### Data shown ###
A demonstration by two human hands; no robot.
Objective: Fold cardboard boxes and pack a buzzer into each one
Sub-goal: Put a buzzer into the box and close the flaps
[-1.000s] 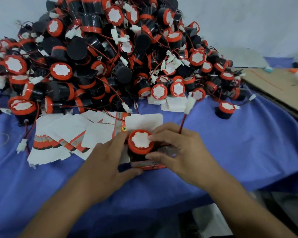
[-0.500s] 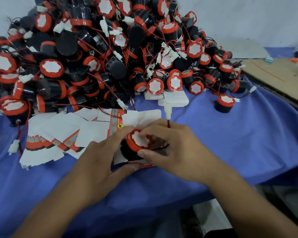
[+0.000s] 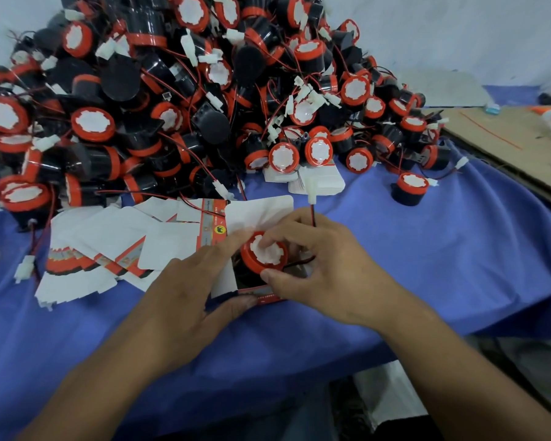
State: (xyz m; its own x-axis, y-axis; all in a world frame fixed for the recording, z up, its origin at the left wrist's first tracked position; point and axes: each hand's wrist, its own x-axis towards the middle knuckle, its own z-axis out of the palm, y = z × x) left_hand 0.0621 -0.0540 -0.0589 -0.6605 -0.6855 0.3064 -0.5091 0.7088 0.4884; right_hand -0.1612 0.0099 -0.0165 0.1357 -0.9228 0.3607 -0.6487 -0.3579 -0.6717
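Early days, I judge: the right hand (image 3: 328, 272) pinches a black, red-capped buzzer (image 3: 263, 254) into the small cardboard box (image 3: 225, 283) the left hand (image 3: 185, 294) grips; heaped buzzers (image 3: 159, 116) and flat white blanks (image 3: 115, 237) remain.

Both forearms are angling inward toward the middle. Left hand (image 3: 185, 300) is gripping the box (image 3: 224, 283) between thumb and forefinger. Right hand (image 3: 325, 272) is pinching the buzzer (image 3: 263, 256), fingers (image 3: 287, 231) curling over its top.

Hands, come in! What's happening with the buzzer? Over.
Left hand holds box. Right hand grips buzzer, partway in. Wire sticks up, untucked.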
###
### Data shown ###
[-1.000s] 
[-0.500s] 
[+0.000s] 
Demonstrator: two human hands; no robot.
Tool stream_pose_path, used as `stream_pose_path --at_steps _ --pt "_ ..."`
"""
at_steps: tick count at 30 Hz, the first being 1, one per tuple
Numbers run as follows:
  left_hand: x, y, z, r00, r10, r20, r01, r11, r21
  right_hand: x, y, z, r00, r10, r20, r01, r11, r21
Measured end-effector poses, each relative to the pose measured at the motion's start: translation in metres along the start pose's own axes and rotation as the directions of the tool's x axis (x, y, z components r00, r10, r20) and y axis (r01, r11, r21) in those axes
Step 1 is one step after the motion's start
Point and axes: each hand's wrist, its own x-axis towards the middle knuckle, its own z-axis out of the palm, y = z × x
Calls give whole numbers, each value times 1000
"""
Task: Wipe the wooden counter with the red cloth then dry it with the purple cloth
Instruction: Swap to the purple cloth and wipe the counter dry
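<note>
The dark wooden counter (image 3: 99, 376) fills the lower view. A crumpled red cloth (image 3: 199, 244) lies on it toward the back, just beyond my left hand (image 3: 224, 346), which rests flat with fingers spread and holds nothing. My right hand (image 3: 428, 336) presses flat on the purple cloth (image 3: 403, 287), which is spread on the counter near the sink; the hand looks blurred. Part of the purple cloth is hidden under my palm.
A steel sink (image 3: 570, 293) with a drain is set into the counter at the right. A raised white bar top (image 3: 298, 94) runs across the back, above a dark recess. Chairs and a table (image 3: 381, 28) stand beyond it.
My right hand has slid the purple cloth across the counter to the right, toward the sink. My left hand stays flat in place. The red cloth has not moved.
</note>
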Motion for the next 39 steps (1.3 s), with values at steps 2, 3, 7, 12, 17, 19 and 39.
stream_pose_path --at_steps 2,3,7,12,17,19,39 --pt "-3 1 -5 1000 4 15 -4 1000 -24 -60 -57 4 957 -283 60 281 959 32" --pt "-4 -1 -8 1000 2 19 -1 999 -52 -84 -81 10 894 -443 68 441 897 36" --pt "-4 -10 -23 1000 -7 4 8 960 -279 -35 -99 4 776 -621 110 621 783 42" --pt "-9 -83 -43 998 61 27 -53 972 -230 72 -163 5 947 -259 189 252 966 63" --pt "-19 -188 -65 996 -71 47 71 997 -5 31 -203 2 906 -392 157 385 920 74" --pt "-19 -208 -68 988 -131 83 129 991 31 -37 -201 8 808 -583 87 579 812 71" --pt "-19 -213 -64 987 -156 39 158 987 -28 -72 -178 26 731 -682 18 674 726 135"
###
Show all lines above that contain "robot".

A demonstration by two human hands; no robot.
Demonstrator: two human hands; no robot.

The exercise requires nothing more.